Reproduce the tail of the data exactly. It starts at the line containing "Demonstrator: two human" and runs to the last line.

* [Dataset content]:

#####

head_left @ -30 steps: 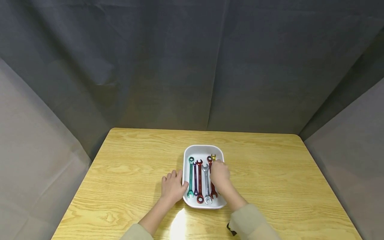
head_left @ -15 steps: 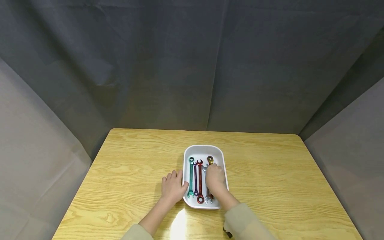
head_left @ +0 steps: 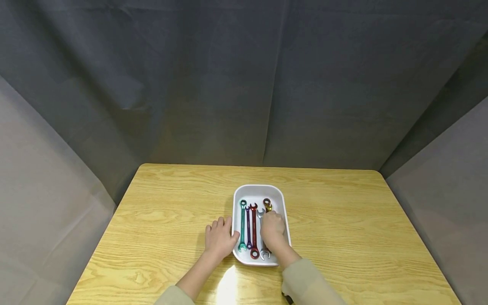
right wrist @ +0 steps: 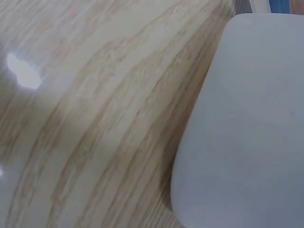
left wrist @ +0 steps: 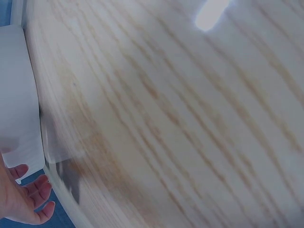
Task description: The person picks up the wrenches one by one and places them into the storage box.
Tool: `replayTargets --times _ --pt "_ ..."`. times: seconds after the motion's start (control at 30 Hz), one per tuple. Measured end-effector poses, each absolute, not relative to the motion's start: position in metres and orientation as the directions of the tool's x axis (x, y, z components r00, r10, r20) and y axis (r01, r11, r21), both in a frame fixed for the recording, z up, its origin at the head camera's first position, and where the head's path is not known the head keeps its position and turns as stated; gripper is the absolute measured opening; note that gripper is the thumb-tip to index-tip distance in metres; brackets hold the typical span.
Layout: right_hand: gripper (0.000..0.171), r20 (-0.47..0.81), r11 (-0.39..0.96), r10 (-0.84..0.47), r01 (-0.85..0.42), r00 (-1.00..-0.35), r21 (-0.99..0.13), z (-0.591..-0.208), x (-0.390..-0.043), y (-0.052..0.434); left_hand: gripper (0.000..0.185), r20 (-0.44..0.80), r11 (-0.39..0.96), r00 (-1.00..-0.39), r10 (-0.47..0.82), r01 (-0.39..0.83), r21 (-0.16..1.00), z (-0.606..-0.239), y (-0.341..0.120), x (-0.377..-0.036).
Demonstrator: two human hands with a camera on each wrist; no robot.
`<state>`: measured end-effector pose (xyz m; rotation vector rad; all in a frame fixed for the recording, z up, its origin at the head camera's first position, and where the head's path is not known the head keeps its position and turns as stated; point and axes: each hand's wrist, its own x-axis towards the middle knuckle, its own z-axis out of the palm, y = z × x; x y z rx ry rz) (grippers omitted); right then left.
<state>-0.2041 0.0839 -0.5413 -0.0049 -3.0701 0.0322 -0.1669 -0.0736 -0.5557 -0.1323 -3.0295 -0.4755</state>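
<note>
A white tray (head_left: 259, 187) sits near the front middle of the wooden table (head_left: 343, 220). In it lie a green wrench (head_left: 242, 224), a purple wrench (head_left: 248, 226), a red wrench (head_left: 253, 231) and a silver wrench (head_left: 260, 213), side by side. My right hand (head_left: 272, 230) is over the tray's right side, fingers curled down on a gold wrench (head_left: 268, 207) that lies by a dark red ring end (head_left: 267, 201). The hand hides most of both. My left hand (head_left: 219, 237) lies flat on the table against the tray's left wall. Its fingertips (left wrist: 26, 192) show in the left wrist view.
Dark cloth (head_left: 244, 84) hangs behind and beside the table. The right wrist view shows only the tray's white outer wall (right wrist: 247, 133) and the wood (right wrist: 95, 118). A bright light reflection (head_left: 228, 284) lies on the table's front edge between my forearms.
My right hand has moved left and toward me over the tray's right side. The gold wrench's tip has slid down beside the dark red ring. The left hand has stayed put.
</note>
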Motion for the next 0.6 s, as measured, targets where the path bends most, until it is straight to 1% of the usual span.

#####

* [Answer to this task]:
Demonstrator: two human hands with a camera on each wrist; no robot.
`<state>`: measured end-effector pose (xyz m; rotation vector rad; all in a frame fixed for the recording, z up, its origin at the head camera's first position, and where the head's path is not known the head keeps its position and turns as stated; point and axes: each hand's wrist, its own x-axis towards the middle knuckle, its own z-axis out of the palm, y = z × x; x y z rx ry rz) (grippers omitted); right then left.
<state>-0.2041 0.0839 -0.5413 -0.0049 -3.0701 0.0322 -0.1669 -0.0736 -0.5557 -0.1323 -3.0295 -0.4755</state>
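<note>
A white tray (head_left: 259, 187) sits near the front middle of the wooden table (head_left: 343, 220). In it lie a green wrench (head_left: 242, 224), a purple wrench (head_left: 248, 226), a red wrench (head_left: 253, 231) and a silver wrench (head_left: 260, 213), side by side. My right hand (head_left: 272, 230) is over the tray's right side, fingers curled down on a gold wrench (head_left: 268, 207) that lies by a dark red ring end (head_left: 267, 201). The hand hides most of both. My left hand (head_left: 219, 237) lies flat on the table against the tray's left wall. Its fingertips (left wrist: 26, 192) show in the left wrist view.
Dark cloth (head_left: 244, 84) hangs behind and beside the table. The right wrist view shows only the tray's white outer wall (right wrist: 247, 133) and the wood (right wrist: 95, 118). A bright light reflection (head_left: 228, 284) lies on the table's front edge between my forearms.
My right hand has moved left and toward me over the tray's right side. The gold wrench's tip has slid down beside the dark red ring. The left hand has stayed put.
</note>
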Motion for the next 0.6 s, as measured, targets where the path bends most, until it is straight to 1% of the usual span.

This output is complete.